An important dimension in the decision is the adequacy of the commercial ecosystem of the neighborhood for the type of activity to be located. Different network-based techniques analyze the location patterns of business categories (bakeries, bars, restaurants, etc.) to identify the level of attraction and repulsion between them [4, 5]. A set of primary quality indexes has been proposed to condense this information, each based on various assumptions about the structure of the commercial network and/or quantification of business patterns. Previous work suggests that the combination of all available metrics, given their complementary perspectives, may be the most interesting approach [6].
In this paper, we analyze the effect of using all the primary quality indices as features of Generalized Linear Models (GLM) to obtain a classifier capable of predicting the commercial category at each location. Classifiers with high performance and predictive capacity can be used as tools to comparatively assess the suitability of each location alternative and to enhance existing location recommender systems.
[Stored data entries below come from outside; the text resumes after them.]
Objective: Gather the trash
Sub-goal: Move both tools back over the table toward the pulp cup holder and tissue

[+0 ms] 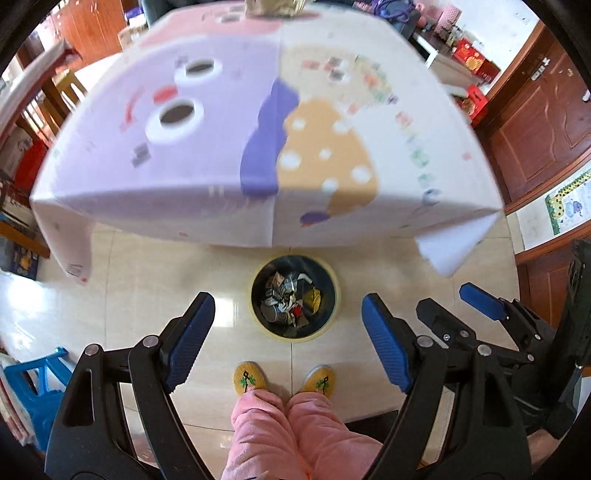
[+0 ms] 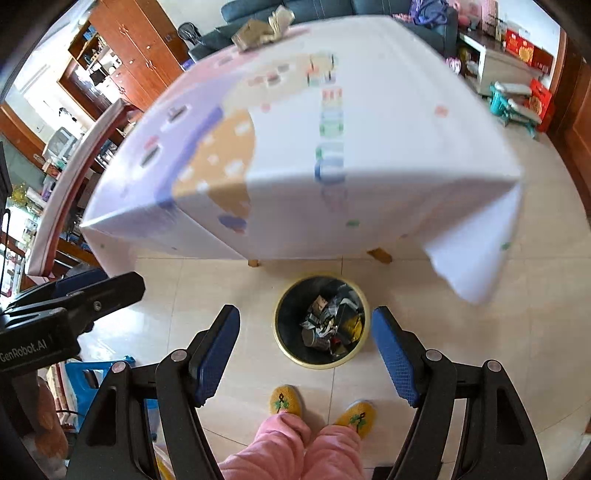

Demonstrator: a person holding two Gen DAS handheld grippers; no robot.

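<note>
A round bin (image 1: 258, 295) with a pale yellow rim (image 2: 360, 291) stands on the tiled floor in front of the table, holding crumpled wrappers and scraps (image 1: 290, 301) (image 2: 330, 323). My left gripper (image 1: 288, 339) hangs open above the bin, nothing between its blue pads. My right gripper (image 2: 304, 354) is open too, also over the bin and empty. In the left wrist view the right gripper (image 1: 461, 314) shows at the right side. Crumpled brown paper trash (image 2: 260, 27) (image 1: 275, 7) lies at the table's far edge.
A table with a pastel cartoon cloth (image 1: 258, 129) (image 2: 314, 147) fills the upper view. A person's pink trouser legs (image 1: 288, 435) and yellow slippers (image 2: 284, 400) stand just behind the bin. A blue stool (image 1: 33, 384) is at left, wooden cabinets (image 1: 539, 122) at right.
</note>
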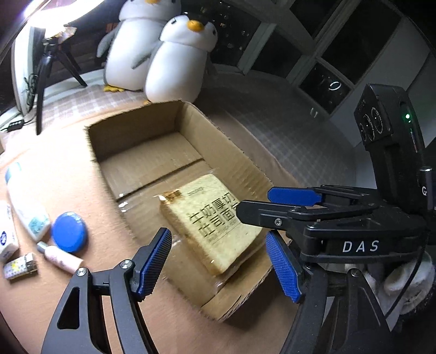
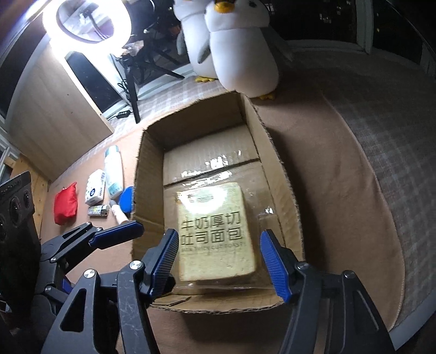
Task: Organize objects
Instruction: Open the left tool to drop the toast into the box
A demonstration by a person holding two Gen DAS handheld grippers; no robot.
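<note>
An open cardboard box (image 1: 141,128) (image 2: 275,174) sits on the brown cloth. A wrapped slab of toast bread (image 1: 215,220) (image 2: 215,231) with dark printed lettering lies flat at the box's near end. My left gripper (image 1: 216,237) hangs open over the bread, its blue pads either side of it and not touching. My right gripper (image 2: 219,237) is also open above the same bread, with its pads clear of the wrapper. Each gripper shows in the other's view: the right gripper (image 1: 253,203) at the right, the left gripper (image 2: 115,226) at the left.
Left of the box lie a white bottle (image 1: 26,201), a blue round tin (image 1: 69,231), a pink tube (image 1: 64,260), a tissue pack (image 2: 95,190), a small patterned pack (image 1: 20,265) and a red pouch (image 2: 65,203). Two plush penguins (image 1: 177,60) stand behind the box, beside a tripod (image 1: 46,76) with a ring light (image 2: 87,21).
</note>
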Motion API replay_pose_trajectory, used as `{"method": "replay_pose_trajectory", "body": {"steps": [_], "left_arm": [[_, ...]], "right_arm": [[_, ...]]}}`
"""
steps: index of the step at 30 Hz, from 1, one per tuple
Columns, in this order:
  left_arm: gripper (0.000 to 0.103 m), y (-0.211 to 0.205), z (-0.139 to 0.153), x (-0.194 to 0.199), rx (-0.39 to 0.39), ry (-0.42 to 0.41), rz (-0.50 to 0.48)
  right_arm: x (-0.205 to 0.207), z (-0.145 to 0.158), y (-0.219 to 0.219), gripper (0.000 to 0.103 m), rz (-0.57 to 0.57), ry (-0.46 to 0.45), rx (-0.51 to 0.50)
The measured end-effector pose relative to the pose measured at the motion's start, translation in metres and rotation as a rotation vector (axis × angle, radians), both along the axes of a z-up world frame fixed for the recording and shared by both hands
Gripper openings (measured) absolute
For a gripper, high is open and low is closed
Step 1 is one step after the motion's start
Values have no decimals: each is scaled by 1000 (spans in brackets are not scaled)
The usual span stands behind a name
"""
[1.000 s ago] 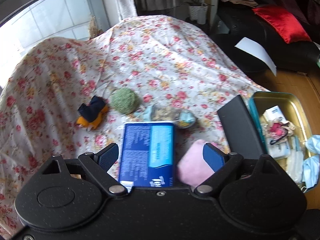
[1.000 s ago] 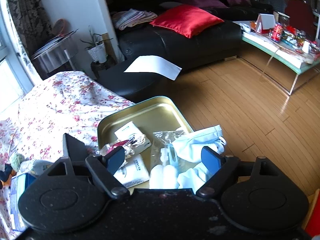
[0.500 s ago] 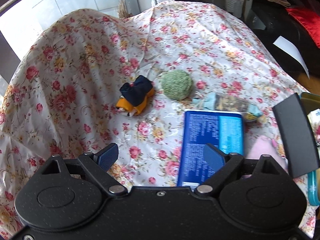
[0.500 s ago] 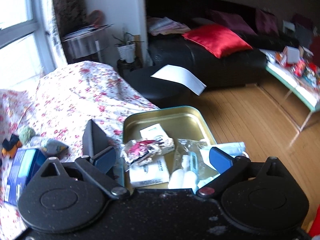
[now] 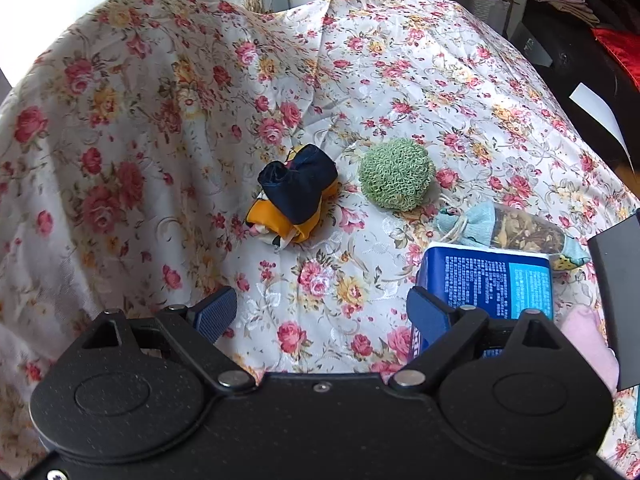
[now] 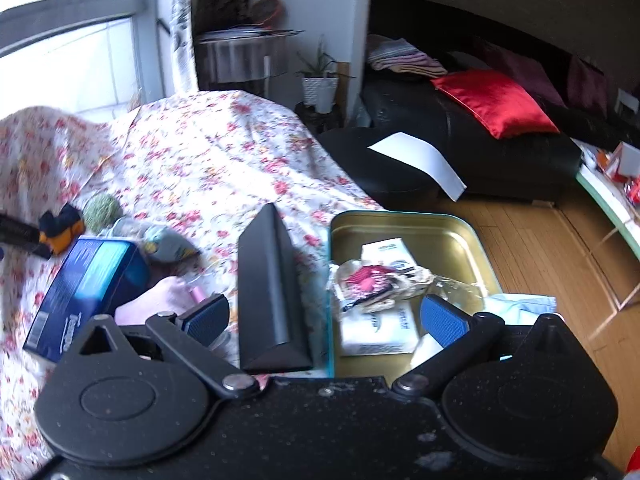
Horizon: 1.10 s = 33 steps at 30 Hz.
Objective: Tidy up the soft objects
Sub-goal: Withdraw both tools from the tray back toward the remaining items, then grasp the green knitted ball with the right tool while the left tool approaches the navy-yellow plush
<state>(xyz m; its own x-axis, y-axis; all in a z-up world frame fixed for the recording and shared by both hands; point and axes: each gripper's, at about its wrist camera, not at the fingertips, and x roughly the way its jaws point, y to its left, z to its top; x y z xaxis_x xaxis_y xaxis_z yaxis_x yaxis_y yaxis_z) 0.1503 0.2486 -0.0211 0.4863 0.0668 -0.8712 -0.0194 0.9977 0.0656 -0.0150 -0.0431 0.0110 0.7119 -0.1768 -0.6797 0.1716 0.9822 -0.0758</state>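
In the left wrist view the left gripper (image 5: 322, 310) hangs with jaws released and empty, the navy-and-orange cloth bundle (image 5: 294, 196) lying just above centre, straight ahead between them on the flowered sheet (image 5: 160, 120), nearer this hand than the released right gripper (image 6: 324, 318).

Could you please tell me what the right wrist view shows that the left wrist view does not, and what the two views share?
Only the right wrist view shows the gold tin of packets, the wooden floor and the open right gripper. Only the left wrist view shows the open left gripper. Both show the floral cloth, the navy and orange cloth bundle, the green knitted ball, the blue box, the sachet and the red cushion.
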Motion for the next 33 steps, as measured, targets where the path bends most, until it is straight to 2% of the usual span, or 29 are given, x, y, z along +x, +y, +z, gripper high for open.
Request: {"method": "replay_pose_trajectory", "body": {"steps": [8, 14, 22, 33], "left_arm": [[89, 5, -6, 13, -32, -28, -46], [89, 14, -16, 24, -46, -19, -65], [89, 28, -17, 39, -30, -49, -81], [90, 43, -12, 60, 28, -137, -63]], "right_arm": [[5, -10, 25, 102, 88, 59, 29], [11, -15, 36, 102, 146, 99, 47], [17, -24, 56, 97, 215, 160, 63], [21, -23, 74, 97, 269, 108, 46]]}}
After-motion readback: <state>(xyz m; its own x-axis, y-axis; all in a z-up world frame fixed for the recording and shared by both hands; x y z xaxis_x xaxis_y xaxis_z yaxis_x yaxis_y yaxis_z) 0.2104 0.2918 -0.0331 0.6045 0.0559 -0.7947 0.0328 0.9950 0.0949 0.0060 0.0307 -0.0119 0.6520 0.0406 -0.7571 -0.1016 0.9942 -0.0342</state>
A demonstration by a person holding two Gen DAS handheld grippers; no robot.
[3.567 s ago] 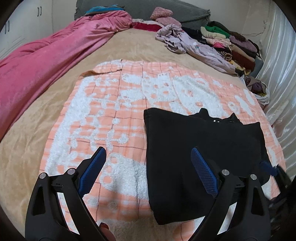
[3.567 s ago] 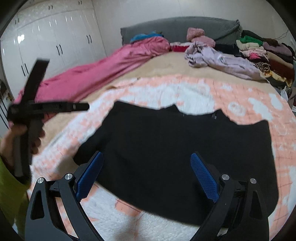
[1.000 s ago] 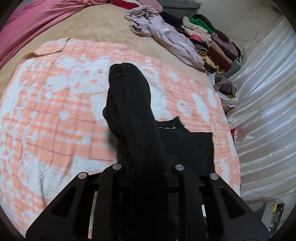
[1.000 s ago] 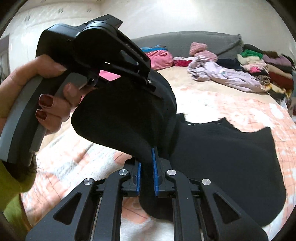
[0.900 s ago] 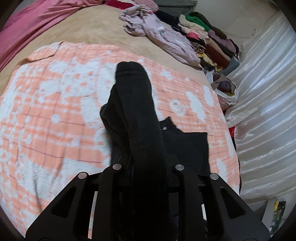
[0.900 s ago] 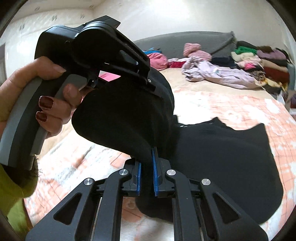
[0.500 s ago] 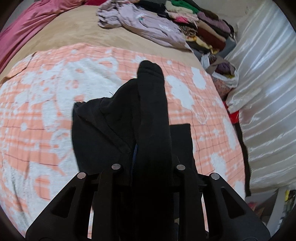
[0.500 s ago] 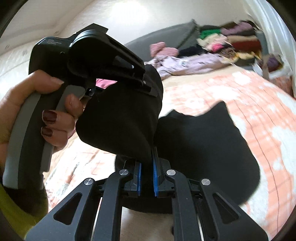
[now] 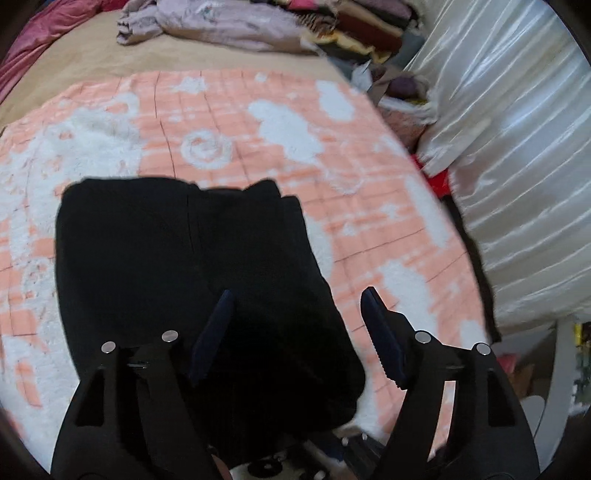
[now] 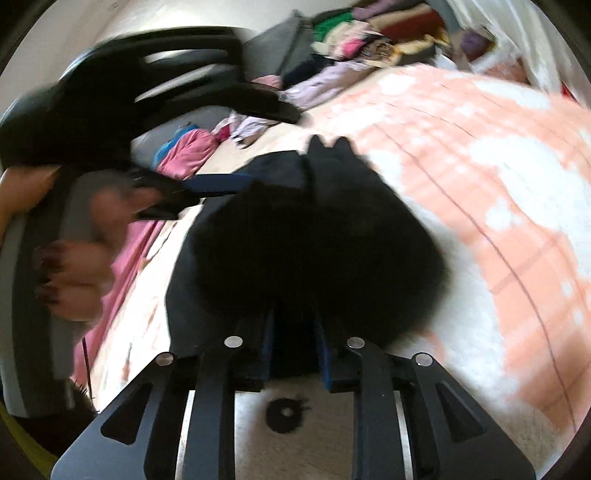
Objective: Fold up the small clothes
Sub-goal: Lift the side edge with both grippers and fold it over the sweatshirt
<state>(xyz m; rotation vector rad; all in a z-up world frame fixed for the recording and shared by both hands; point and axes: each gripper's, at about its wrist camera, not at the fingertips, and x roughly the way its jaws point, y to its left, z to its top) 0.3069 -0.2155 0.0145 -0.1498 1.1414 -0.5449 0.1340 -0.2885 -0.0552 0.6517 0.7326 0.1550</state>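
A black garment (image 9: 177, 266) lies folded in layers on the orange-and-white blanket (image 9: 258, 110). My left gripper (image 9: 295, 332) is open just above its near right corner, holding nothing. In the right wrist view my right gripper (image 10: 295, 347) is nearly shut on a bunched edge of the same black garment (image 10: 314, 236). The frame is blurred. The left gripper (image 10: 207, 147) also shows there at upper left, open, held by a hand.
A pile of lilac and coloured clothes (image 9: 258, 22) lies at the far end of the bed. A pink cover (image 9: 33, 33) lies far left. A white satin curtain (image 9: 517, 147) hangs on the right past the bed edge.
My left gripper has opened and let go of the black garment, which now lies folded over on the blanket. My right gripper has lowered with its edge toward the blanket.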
2 Generalized Linear Models
Generalized Linear Models are a family of classification and regression techniques that generalize traditional linear regression models in two ways: (i) for target variables that follow some exponential distribution and (ii) by allowing the variance to be dependent on the estimated value [7]. Given the nature of the location problem, the response variable has been modeled as a multinomial distribution.
The two most important hyperparameters of this family of models are alpha and lambda. Alpha is a regularization parameter that determines the type of regularization applied to the model and varies within the range [0,1]. When it is 0, the model is known as Ridge regression (L2-regularization), while when it is 1, the model is known as Lasso (L1-regularization); for intermediate values, where both types of regularization are combined, models are known as elastic nets [8, 9]. The particular regularization value set by the model with respect to each family is given by the lambda parameter and is obtained by cross-validation. L2-regularization allows dealing with problems of high correlation between variables, while L1-regularization allows obtaining a more parsimonious and sparser model through the selection of variables.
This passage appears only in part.